Task item: All lines before the one containing "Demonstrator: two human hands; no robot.", plus that line itself, are to be printed exactly as they appear below.

Dataset excerpt:
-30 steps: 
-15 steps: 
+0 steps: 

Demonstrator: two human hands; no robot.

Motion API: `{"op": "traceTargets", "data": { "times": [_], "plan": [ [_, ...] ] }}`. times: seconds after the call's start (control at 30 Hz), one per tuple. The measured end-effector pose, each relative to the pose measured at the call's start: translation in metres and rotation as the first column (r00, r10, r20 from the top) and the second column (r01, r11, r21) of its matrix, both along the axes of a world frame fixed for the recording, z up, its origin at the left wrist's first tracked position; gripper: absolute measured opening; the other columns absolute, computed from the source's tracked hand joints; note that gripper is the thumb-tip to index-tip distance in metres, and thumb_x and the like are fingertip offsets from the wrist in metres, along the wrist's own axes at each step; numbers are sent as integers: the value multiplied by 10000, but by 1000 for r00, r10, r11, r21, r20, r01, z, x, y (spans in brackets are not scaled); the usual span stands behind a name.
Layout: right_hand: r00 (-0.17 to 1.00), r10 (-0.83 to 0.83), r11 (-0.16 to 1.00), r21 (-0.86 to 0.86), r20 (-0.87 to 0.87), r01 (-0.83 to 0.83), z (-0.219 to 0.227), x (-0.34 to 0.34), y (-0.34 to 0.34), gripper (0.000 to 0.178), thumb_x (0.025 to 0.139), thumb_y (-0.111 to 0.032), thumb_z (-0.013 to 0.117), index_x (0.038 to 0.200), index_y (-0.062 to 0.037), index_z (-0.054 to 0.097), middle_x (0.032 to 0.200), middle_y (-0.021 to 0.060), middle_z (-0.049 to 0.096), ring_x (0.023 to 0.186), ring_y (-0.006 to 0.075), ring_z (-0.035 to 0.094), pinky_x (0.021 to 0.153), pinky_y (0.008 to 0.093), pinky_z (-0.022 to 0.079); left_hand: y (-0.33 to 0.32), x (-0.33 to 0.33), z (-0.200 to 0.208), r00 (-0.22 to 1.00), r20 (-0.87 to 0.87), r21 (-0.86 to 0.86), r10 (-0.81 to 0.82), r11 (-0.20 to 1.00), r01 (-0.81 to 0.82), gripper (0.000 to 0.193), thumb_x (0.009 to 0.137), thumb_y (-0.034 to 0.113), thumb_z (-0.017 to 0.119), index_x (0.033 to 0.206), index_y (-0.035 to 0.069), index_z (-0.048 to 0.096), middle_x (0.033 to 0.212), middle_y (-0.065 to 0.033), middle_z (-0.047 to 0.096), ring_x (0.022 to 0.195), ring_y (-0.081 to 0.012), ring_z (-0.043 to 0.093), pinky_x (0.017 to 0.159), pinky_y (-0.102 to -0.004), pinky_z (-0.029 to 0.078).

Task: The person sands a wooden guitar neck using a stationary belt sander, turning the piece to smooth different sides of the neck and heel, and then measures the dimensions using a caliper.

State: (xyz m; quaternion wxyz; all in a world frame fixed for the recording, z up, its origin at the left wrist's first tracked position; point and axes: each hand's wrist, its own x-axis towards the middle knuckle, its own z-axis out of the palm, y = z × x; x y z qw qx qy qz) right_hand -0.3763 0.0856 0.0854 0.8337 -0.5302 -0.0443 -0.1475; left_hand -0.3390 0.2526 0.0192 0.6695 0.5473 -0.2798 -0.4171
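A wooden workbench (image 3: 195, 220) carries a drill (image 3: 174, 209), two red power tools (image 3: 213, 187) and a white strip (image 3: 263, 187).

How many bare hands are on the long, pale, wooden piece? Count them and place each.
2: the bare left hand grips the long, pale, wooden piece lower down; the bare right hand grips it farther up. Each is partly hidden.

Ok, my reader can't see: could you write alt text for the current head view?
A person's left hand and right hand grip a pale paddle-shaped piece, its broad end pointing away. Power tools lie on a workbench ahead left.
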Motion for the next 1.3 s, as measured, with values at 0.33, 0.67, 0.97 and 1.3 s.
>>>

The answer:
-30 steps: 
-15 steps: 
+0 steps: 

Demonstrator: two human hands; no robot.

The response to this exercise has been given in full.